-- EXCERPTED DATA follows --

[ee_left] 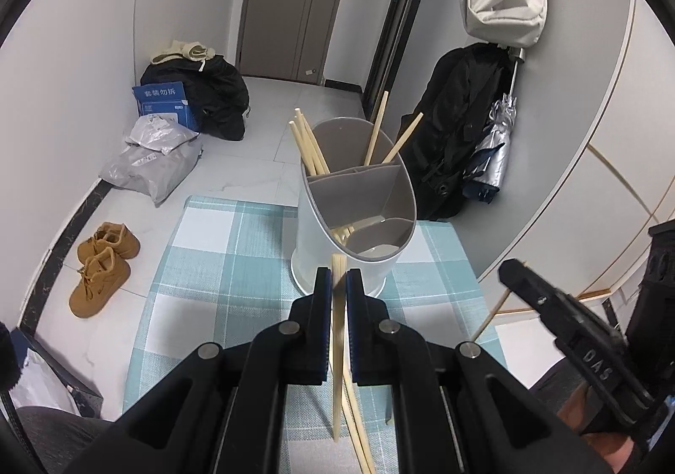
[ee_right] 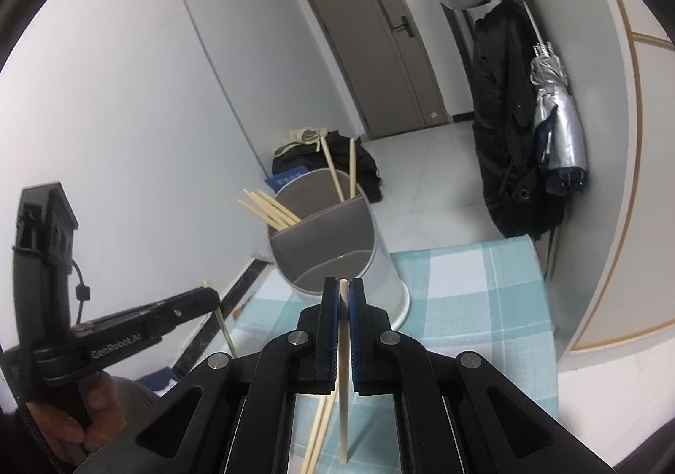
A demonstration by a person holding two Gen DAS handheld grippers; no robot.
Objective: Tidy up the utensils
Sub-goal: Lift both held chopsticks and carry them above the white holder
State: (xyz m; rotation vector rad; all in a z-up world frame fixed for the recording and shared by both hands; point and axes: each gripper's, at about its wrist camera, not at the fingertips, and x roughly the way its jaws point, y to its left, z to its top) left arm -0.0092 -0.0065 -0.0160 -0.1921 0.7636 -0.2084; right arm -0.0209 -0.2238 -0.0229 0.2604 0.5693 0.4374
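Wooden chopstick (ee_left: 337,330) sits clamped upright between my left gripper (ee_left: 336,284) pads, just short of the white utensil holder (ee_left: 337,221) on the checked tablecloth (ee_left: 219,246), where other chopsticks (ee_left: 310,147) lean in the back compartments. My right gripper (ee_right: 344,290) pinches another single chopstick (ee_right: 344,368), upright, near the holder's rim.

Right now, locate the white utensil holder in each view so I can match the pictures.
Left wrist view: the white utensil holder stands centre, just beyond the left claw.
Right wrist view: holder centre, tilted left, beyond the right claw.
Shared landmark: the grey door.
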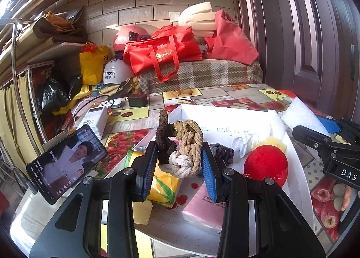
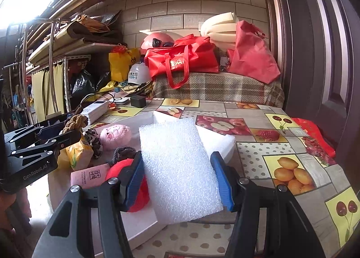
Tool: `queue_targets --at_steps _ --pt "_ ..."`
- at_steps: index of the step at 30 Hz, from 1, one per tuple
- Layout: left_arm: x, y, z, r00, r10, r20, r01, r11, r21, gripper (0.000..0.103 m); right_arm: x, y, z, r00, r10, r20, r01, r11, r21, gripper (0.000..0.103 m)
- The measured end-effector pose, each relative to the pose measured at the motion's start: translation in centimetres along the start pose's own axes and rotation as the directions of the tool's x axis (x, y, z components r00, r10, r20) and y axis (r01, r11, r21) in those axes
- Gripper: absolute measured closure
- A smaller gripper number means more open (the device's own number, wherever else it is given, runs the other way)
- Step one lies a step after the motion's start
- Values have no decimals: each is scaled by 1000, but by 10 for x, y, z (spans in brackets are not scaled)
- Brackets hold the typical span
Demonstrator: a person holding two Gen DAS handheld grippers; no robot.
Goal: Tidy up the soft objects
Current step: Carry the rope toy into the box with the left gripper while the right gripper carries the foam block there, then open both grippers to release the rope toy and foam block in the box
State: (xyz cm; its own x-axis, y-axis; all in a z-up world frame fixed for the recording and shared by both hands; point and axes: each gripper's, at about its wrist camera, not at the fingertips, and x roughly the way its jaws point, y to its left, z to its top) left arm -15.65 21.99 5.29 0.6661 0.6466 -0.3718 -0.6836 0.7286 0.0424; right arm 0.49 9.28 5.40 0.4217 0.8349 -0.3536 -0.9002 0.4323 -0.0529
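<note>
My left gripper point(image 1: 178, 163) is shut on a knotted rope bundle point(image 1: 184, 145) of brown, tan and white cords, held above the white tray point(image 1: 299, 161). My right gripper point(image 2: 177, 174) is shut on a white foam sheet point(image 2: 177, 168), held over the tray's right side point(image 2: 225, 143). In the tray lie a red ball point(image 1: 266, 165), a pink tissue pack point(image 1: 207, 204), a yellow tissue pack point(image 1: 164, 186), a grey scrunchie point(image 1: 222, 150) and a pink plush point(image 2: 115, 135). The left gripper also shows in the right wrist view point(image 2: 74, 129), and the right gripper in the left wrist view point(image 1: 315, 127).
A phone point(image 1: 65, 163) leans at the table's left edge. A white power bank point(image 1: 94, 120) and a black charger point(image 1: 138, 100) lie behind the tray. Red bags point(image 1: 164, 50) sit on a plaid bench at the back. A door point(image 1: 315, 32) stands to the right.
</note>
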Motion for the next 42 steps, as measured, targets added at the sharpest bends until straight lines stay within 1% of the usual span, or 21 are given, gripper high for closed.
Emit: queue_targets --at_steps 7,15,24,26,29,30,31,32,33,34,35,36,38,39,40,42 --pt "12 2 5 1000 14 -1 -14 1000 14 66 18 0 7 1000 0 -15 1 1000 18 44" --pt "31 10 11 1000 23 -16 -23 1000 -4 66 43 4 16 1000 3 -31 -3 1000 24 44" --pt "40 1 16 1000 26 -15 -25 998 54 65 67 11 24 999 9 -53 -8 1000 17 44" --pt "44 1 16 999 20 -32 -18 998 55 63 71 10 25 998 11 -60 -10 1000 20 44" --pt "53 2 17 997 14 -79 -10 998 55 61 76 11 25 997 13 -79 -11 1000 18 43" --pt "55 2 17 996 15 -91 -10 998 55 58 78 11 25 996 12 -87 -11 1000 16 43" --pt "56 1 17 995 16 -99 -11 998 57 50 79 12 25 995 13 -95 -12 1000 13 43" --pt "59 0 18 994 22 -106 -15 998 62 46 80 12 25 995 15 -101 -14 1000 12 42" --pt "59 -1 17 994 26 -108 -19 998 66 41 80 12 25 995 14 -100 -13 1000 11 39" --pt "58 -2 17 994 30 -105 -22 997 72 37 79 12 25 995 13 -95 -12 1000 10 29" --pt "57 -3 17 995 32 -98 -24 997 77 34 77 13 24 996 12 -84 -11 1000 7 23" --pt "55 -4 17 995 33 -90 -26 996 81 26 74 14 24 997 9 -71 -8 1000 2 20" --pt "52 -2 17 997 29 -75 -24 997 70 22 72 15 24 998 -2 -59 2 1000 -2 19" --pt "51 1 17 997 26 -68 -22 998 61 17 72 14 25 998 -3 -57 3 1000 -1 17" --pt "50 3 17 998 24 -63 -21 998 52 10 71 14 25 999 -5 -54 5 1000 1 16" --pt "49 5 17 998 31 -57 -28 999 39 0 71 13 26 999 -4 -46 4 1000 4 16"
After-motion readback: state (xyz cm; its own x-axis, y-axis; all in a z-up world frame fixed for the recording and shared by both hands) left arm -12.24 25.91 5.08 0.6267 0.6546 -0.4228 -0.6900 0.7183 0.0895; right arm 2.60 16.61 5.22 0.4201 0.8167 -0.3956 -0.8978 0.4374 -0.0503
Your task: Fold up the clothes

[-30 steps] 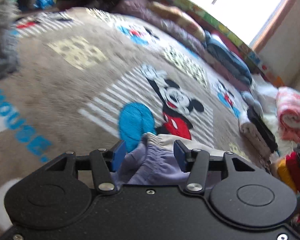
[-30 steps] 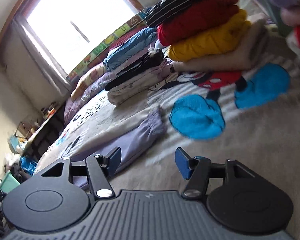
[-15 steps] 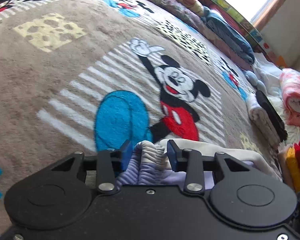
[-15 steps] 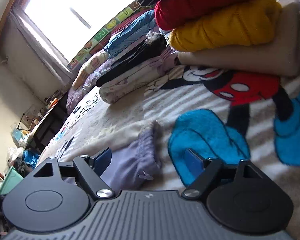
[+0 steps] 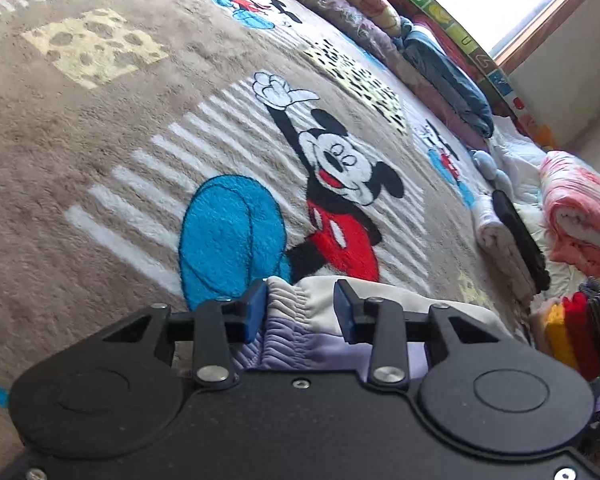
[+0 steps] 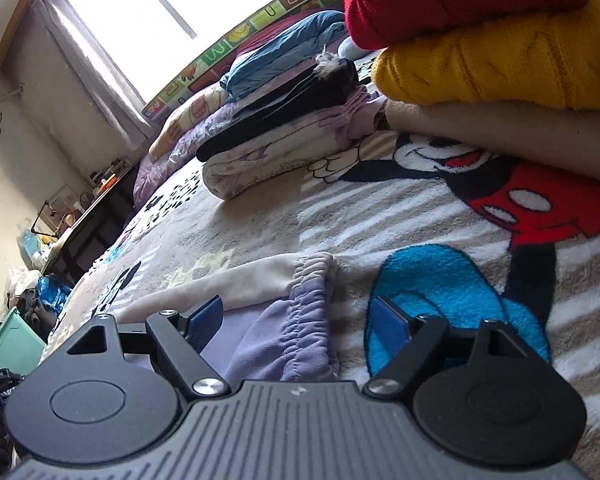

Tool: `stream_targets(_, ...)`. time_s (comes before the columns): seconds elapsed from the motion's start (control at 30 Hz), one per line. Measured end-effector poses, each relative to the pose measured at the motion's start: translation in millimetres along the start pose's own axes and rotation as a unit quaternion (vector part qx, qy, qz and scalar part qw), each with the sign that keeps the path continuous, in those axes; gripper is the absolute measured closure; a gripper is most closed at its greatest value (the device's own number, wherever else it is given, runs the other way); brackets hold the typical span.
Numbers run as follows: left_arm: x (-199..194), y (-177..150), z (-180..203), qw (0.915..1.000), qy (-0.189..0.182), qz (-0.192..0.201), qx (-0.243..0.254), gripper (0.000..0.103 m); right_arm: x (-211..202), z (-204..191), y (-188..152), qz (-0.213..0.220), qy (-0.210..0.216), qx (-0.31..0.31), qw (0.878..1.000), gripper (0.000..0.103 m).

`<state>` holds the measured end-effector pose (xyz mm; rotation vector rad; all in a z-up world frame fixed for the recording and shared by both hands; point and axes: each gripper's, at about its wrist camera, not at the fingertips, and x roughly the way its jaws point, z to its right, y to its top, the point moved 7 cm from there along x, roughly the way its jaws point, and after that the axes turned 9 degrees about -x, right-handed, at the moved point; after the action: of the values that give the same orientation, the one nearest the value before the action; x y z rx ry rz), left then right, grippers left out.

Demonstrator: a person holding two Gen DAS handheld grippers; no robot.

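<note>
A cartoon blanket serves as the folding surface; a stack of folded knits stands at its edge, evidently as the finished pile. The lilac-and-cream trousers lie flat near that stack, gathered cuffs foremost; the left gripper has just been closing and pinches one cuff, while the right gripper, spread and lately narrowing, straddles the other without touching, probably to lift both together.

I see the garment, lilac and cream with gathered elastic cuffs, lying flat on the brown cartoon blanket. Its two cuffed ends sit stacked, cream on lilac, over the blue patch. Folded clothes stand piled nearby, red on yellow on beige.
</note>
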<state>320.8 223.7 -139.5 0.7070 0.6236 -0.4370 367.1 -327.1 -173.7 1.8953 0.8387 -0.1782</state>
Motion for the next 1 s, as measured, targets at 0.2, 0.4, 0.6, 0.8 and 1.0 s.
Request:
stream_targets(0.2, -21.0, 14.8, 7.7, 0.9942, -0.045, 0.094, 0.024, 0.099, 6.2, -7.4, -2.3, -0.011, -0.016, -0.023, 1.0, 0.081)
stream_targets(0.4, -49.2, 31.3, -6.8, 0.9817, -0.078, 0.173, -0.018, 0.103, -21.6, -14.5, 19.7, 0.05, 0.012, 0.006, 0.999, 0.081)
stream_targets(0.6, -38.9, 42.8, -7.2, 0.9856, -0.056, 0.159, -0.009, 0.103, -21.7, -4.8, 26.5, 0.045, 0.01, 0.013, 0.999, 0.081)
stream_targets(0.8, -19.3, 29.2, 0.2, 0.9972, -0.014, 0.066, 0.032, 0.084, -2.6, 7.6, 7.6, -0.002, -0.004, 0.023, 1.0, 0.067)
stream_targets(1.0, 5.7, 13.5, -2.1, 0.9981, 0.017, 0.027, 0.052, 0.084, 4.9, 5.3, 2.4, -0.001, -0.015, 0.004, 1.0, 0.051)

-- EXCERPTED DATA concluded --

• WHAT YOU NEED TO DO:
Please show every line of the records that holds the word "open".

• ANSWER SPACE:
- A smaller gripper number means more open (the device's own number, wherever else it is given, runs the other way)
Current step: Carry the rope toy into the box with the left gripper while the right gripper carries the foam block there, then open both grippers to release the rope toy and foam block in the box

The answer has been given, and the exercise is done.